I didn’t have a good answer for her. We had just experienced one of the most beautiful, mysterious, and unique movies I’ve ever encountered. It’s a movie that I instantly summed up in my mind by one word, “honesty.”

The movie follows two young men, Ngabo and Sangwa, as they travel to the home of a man who allegedly killed Ngabo’s father. They, or at least Ngabo, intend to kill the man.

Along the way, they visit the home of Sangwa’s parents. His father is bitter, angry. He considers his wayward son to be thoughtless, useless. Much of the movie centers on Sangwa’s attempts to reconnect with his father. Essentially, “Munyurangabo” is the tale of two sons and their fathers.
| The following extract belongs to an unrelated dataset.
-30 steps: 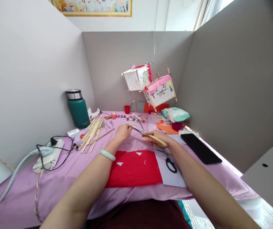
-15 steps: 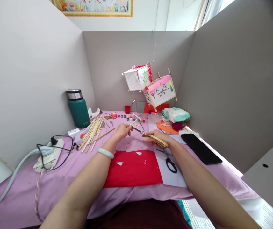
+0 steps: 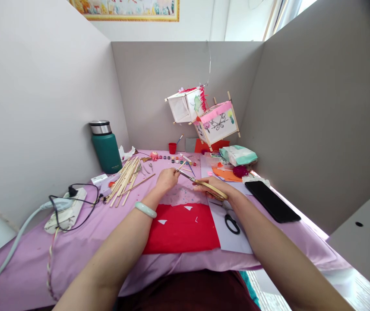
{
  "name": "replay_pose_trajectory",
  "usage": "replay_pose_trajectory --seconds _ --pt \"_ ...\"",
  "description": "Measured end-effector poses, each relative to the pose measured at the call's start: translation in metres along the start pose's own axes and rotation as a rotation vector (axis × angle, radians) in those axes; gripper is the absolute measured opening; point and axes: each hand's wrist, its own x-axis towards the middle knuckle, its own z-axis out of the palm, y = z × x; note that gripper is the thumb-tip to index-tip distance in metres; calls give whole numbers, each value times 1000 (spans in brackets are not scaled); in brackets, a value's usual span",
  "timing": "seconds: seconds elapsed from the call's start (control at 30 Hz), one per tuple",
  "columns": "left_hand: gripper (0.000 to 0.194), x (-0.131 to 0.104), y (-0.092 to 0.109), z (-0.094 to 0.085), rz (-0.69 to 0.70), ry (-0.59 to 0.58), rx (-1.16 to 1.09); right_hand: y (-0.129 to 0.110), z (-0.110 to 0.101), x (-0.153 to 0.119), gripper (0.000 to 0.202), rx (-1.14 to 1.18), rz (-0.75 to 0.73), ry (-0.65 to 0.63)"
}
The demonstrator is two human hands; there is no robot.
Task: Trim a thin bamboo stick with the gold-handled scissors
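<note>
My right hand (image 3: 209, 186) grips a pair of scissors (image 3: 217, 192) with tan-gold handles, the metal blades pointing left and away. At the blade tips, my left hand (image 3: 168, 179) has its fingers pinched together; what is between them is too small and hidden to make out. A short pale stick shows just beyond those fingertips, and I cannot tell whether it is held. Below both hands lies a red sheet (image 3: 181, 231) with a few small white scraps on it. A second pair of scissors with black handles (image 3: 232, 224) rests on white paper (image 3: 233, 245) under my right forearm.
Wooden sticks (image 3: 127, 179) lie in a pile at left, near a green bottle (image 3: 106, 149) and a power strip (image 3: 66, 209). Two paper lanterns (image 3: 219, 123) hang ahead. Small paint pots (image 3: 173, 159) stand behind my hands. A black phone (image 3: 272, 201) lies at right.
My left forearm and its bracelet have shifted slightly right. Both hands keep nearly the same place, the scissors still at the left fingertips.
</note>
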Motion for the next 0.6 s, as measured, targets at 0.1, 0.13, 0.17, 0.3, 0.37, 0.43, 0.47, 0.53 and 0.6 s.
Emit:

The movie was filmed by American schoolteacher Lee Isaac Chung who was visiting Rwanda to teach a filmmaking class. It is most memorable in two ways: its scenes – based on improvisations using regional non-actors – feel very much alive and full of the unexpected and its visuals of the Rwandan countryside are eye-popping, vivid, and vibrant.

Everything about the movie feels like a natural, organic creation by people simply telling about their lives and about their reality. This truthfulness about the life and people of Rwanda is what I initially described as “honesty.”
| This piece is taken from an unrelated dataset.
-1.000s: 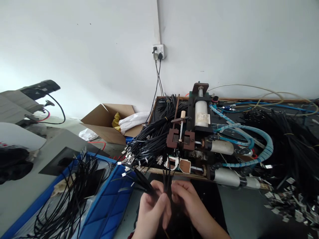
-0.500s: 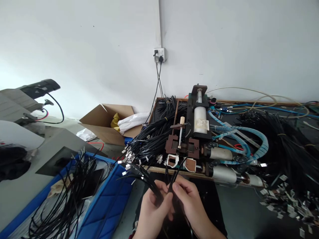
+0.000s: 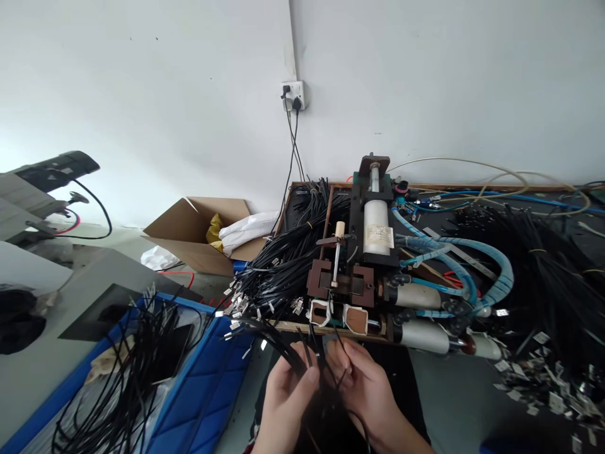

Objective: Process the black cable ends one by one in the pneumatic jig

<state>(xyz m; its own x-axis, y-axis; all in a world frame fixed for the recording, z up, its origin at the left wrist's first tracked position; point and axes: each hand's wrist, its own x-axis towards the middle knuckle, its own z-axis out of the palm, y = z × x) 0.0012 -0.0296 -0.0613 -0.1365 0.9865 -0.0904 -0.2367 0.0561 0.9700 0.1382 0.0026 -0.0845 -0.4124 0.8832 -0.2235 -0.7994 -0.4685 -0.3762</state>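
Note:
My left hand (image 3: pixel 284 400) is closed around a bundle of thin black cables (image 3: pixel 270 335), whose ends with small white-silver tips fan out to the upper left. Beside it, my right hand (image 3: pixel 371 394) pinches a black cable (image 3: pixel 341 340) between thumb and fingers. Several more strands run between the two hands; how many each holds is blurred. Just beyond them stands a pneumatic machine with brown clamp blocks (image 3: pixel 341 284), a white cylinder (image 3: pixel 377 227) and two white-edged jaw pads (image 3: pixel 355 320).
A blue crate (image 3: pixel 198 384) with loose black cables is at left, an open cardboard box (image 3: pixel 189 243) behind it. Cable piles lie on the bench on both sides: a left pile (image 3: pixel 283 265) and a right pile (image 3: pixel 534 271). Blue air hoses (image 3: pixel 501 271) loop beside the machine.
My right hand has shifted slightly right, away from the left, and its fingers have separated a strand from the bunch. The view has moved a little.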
The movie is also enigmatic. The first scene shows us a young man stealing a machete from a street market during a scuffle, but we don’t know why he does so until much later. The final scenes involving the killer of Ngabo’s father are puzzling. Why do we see Ngabo standing in the road holding the machete and moments later in the same stance without the machete? I expect interesting conversations following the movie.

Director Chung also had the courage to do something quite startling and unusual. As the climax draws near, the movie suddenly stops instead of racing toward the expected. After spotting the machete in Ngabo’s backpack, a man recites to him a poem in a musically rhythmic cadence. It is a plea for a new Rwanda as a land of freedom, unification, and equality – and free from slaughter. It’s an amazing moment.

I’m dedicating this review to the finest movie critic in the English language, Robin Wood, who passed away recently. It was his passionate review in “Film Comment” magazine that first brought this beautiful movie to my attention. He memorably – and accurately – summed up the movie with three words, “intelligent about life.”

“Munyurangabo” has not been rated by the MPAA. It is suitable for all ages although it is deliberately paced and requires some fast subtitle reading during one crucial scene where a poem is recited.

The movie shows at the Grand Theatres on Thursday, February 11 at 3:00 and 5:30 as part of the Cinema 100 Film Society series. Tickets are available at the door.